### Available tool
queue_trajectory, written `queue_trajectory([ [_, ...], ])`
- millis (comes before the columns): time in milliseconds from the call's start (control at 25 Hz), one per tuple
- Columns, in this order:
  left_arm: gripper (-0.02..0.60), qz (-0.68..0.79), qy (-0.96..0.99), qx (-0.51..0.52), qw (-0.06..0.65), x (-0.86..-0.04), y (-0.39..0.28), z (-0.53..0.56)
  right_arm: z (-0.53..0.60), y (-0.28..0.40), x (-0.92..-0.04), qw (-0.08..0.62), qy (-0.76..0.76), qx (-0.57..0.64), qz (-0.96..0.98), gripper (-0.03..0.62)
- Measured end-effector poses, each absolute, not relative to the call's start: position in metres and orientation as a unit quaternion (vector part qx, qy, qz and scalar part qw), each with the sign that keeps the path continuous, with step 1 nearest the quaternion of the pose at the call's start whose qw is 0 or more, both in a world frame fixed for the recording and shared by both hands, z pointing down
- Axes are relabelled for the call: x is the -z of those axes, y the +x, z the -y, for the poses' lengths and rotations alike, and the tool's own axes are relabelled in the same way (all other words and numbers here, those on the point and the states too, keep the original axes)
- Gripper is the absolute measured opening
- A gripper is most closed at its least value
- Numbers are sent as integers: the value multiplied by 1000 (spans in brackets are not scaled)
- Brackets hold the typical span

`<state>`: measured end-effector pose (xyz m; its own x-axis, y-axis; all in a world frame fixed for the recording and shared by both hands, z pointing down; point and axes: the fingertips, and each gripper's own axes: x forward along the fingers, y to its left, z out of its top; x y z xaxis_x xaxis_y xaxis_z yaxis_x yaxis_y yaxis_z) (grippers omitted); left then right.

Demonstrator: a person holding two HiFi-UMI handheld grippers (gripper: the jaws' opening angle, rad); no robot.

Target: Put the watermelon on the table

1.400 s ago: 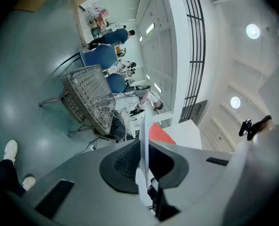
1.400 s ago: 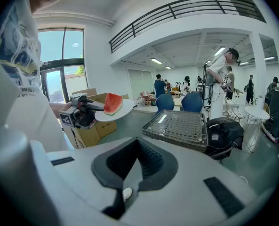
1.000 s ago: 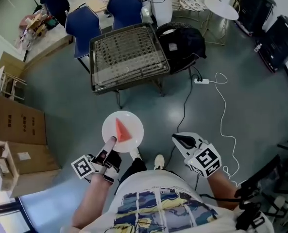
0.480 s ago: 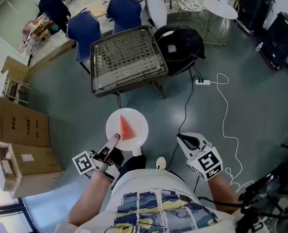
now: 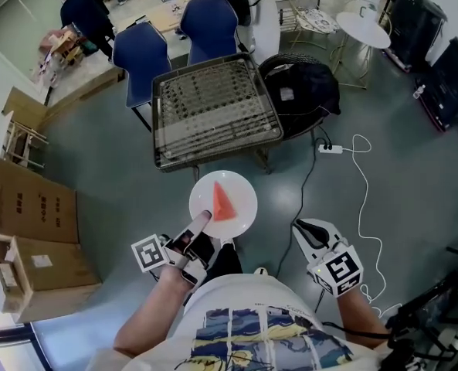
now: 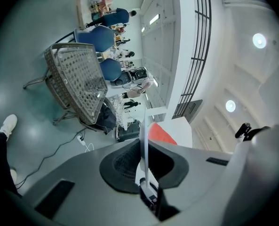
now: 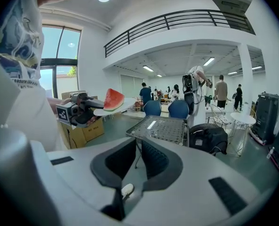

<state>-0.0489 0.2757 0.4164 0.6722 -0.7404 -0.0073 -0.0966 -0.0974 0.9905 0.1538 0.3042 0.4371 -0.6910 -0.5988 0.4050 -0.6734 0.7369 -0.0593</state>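
Since a second ago both tools have moved toward the grey wire-mesh surface, and the plate's far rim now sits just short of that surface's near edge in the head view.

My left tool is clamped on the near rim of the round white plate. In the left gripper view the rim runs edge-on between the closed jaws. The red wedge of watermelon lies on the middle of the plate, rind end toward the tool, and is not on the surface. From this steep angle the plate seems to be held in the air above the floor, clear of the mesh.

My right tool hangs to the right of the plate and well apart from it. Its jaws stand a little apart with nothing between them. Its own view shows the plate and wedge off to the left.

Two blue chairs stand beyond the surface's far edge.
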Motion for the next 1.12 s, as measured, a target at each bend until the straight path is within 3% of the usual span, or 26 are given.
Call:
queue_trajectory([
  [200, 28, 295, 698, 249, 603, -420, -84, -206, -241, 112, -428, 200, 353, -106, 908, 51],
  [600, 28, 280, 717, 217, 601, -436, -149, -56, -114, 28, -420, 194, 378, -112, 898, 51],
  [1120, 28, 301, 684, 226, 625, -515, -126, 113, 27, 45, -459, 216, 354, -143, 899, 51],
])
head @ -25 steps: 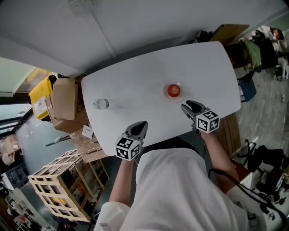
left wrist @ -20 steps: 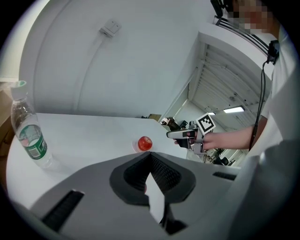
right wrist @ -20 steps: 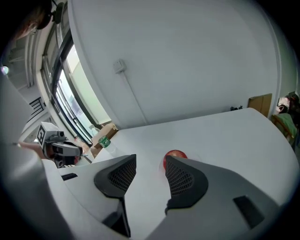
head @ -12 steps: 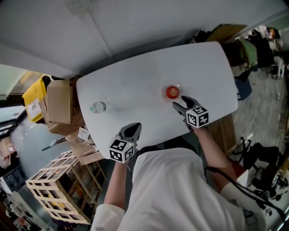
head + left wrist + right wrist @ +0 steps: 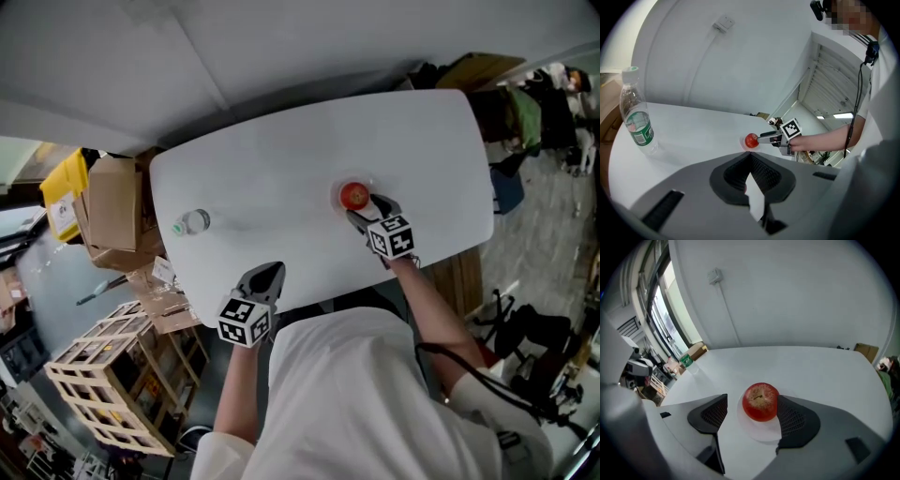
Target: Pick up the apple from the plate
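At the left end of the table a water bottle stands upright, well apart from everything else. L gripper hangs over the near edge w/ jaws together, nothing in them. Further right, the apple sits on a small white plate. R gripper angles down at it, jaws wide and just been opening, apple between them. In the right gripper view one pad is just beside or touching the fruit, can't tell which. The other is clearly apart, so no grip.

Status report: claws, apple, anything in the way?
Right claw open, just widened, apple between jaws, on plate. Left claw shut, empty. Nothing in the way.
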The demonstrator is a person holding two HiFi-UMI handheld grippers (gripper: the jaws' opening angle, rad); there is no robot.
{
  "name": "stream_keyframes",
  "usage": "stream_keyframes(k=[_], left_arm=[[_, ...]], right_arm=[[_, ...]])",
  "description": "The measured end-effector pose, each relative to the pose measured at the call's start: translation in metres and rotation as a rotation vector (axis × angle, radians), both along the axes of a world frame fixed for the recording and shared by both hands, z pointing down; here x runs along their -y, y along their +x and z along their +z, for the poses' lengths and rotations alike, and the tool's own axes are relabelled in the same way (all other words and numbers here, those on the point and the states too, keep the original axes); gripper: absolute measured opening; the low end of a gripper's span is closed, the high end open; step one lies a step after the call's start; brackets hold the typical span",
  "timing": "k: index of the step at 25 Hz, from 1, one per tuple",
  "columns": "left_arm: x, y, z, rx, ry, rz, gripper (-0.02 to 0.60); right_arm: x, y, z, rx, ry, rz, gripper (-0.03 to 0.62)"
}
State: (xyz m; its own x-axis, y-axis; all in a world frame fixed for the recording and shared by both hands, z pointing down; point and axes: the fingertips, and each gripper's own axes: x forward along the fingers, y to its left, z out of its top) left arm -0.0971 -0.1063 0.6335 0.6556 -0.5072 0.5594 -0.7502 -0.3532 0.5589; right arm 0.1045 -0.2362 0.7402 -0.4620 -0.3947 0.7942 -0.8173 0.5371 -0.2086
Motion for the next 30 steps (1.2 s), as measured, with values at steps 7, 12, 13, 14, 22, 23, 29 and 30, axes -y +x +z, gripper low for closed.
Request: stream_keyframes(k=[7, 12, 13, 14, 22, 23, 29, 30], left_arm=[[0.000, 0.013, 0.008, 0.003, -0.030, -0.010, 0.002], [-0.003, 0.013, 0.011, 0.008, -0.047, -0.020, 0.002], [-0.004, 0.013, 0.012, 0.010, -0.051, -0.022, 0.002], [-0.004, 0.013, 0.013, 0.012, -0.055, -0.024, 0.002], [-0.008, 0.016, 0.016, 0.020, -0.072, -0.036, 0.002], [-0.010, 0.016, 0.017, 0.022, -0.075, -0.036, 0.002], [-0.020, 0.015, 0.019, 0.023, -0.083, -0.033, 0.002], [-0.021, 0.015, 0.018, 0.023, -0.081, -0.031, 0.002]], right_arm=[[0.015, -0.003, 0.021, -0.062, 0.013, -0.104, 0.347], [0.023, -0.004, 0.029, -0.106, 0.031, -0.150, 0.358], [0.023, -0.006, 0.029, -0.116, 0.035, -0.165, 0.360], [0.023, -0.008, 0.029, -0.125, 0.037, -0.184, 0.364], [0.015, -0.011, 0.050, -0.206, 0.047, -0.277, 0.385], [0.015, -0.012, 0.052, -0.197, 0.039, -0.269, 0.385], [0.015, -0.017, 0.052, -0.159, 0.004, -0.230, 0.385], [0.015, -0.017, 0.050, -0.159, 0.003, -0.228, 0.385]])
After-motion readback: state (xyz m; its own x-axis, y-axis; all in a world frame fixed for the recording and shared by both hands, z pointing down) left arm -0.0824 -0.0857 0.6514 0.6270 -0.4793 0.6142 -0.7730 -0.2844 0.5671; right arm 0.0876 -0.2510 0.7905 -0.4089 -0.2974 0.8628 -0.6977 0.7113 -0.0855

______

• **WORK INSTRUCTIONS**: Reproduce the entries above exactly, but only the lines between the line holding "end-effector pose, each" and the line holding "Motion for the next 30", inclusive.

• **RESPONSE TO THE TASK**:
  "description": "The measured end-effector pose, each relative to the pose measured at the call's start: translation in metres and rotation as a rotation vector (axis × angle, radians), both along the axes of a world frame fixed for the recording and shared by both hands, z pointing down; here x runs along their -y, y along their +x and z along their +z, for the poses' lengths and rotations alike, and the tool's own axes are relabelled in the same way (all other words and numbers here, those on the point and the states too, keep the original axes); gripper: absolute measured opening; the low end of a gripper's span is closed, the high end open; step one lies a step after the call's start; brackets hold the typical span",
  "timing": "k: index of the step at 25 Hz, from 1, one per tuple",
  "columns": "left_arm: x, y, z, rx, ry, rz, gripper (-0.02 to 0.60); right_arm: x, y, z, rx, ry, rz, gripper (-0.03 to 0.62)"
}
State: (xyz m; its own x-axis, y-axis; all in a world frame fixed for the recording and shared by both hands, z pointing down; point and axes: the fingertips, and each gripper's own axes: x forward along the fingers, y to its left, z out of its top) left arm -0.0971 -0.1063 0.6335 0.6556 -0.5072 0.5594 -0.7502 -0.3532 0.5589; right arm 0.1045 -0.2362 0.7402 -0.4620 -0.3947 0.7942 -0.8173 0.5371 -0.2086
Motion for the next 30 steps (1.2 s), as measured, with values at steps 7, 12, 13, 14, 22, 23, 29 and 30, axes -y +x +z, gripper low for closed.

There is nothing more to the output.